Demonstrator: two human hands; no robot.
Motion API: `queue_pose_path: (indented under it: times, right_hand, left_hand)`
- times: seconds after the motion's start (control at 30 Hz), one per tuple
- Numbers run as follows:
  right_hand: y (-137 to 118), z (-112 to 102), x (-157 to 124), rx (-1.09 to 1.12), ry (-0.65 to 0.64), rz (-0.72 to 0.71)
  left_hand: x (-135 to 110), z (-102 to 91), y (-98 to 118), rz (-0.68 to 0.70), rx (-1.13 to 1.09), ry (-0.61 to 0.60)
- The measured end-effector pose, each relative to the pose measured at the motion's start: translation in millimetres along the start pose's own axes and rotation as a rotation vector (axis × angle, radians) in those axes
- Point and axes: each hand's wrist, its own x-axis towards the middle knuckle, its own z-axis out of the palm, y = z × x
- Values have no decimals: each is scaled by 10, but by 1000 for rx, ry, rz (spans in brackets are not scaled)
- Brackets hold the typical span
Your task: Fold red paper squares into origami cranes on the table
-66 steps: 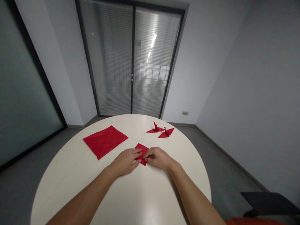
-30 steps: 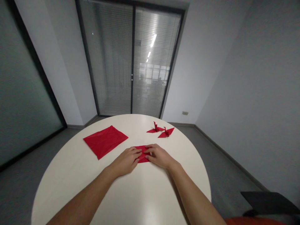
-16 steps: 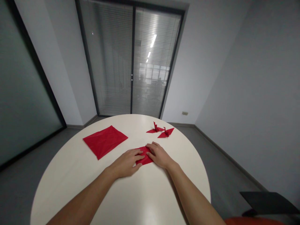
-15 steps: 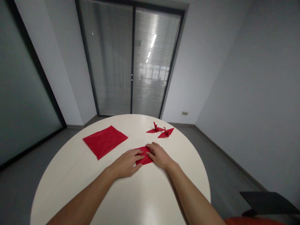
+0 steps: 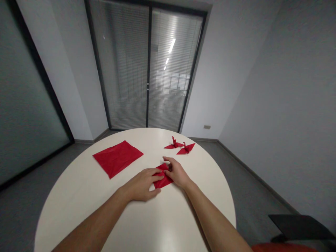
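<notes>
A small folded piece of red paper (image 5: pixel 163 182) lies flat on the white round table (image 5: pixel 147 224) between my hands. Stretched fingers of my left hand (image 5: pixel 145 182) rest on its left part, with the thumb apart near the lower corner. My right hand (image 5: pixel 178 172) is at its right edge, thumb on the paper and index finger raised and spread away; the other fingers are partly hidden. Beyond my right hand stand two red origami cranes, one (image 5: pixel 174 143) slightly behind the other (image 5: pixel 186 149).
A larger creased red sheet (image 5: pixel 118 158) lies flat on the table's left side. Behind the table is a glass door (image 5: pixel 128 70) with blinds. A dark chair part (image 5: pixel 301 225) with an orange-red seat is at the lower right.
The folded paper has turned slightly, its lower corner now nearer me. My right index finger has lifted and spread away from the paper. My left hand has barely moved.
</notes>
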Motion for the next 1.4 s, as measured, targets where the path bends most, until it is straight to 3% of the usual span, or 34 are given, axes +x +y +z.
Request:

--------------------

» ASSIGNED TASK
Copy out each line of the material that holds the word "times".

» REPLY
Motion API: `queue_pose_path: (indented under it: times, right_hand, left_hand)`
- times: seconds after the motion's start (control at 30 Hz), one per tuple

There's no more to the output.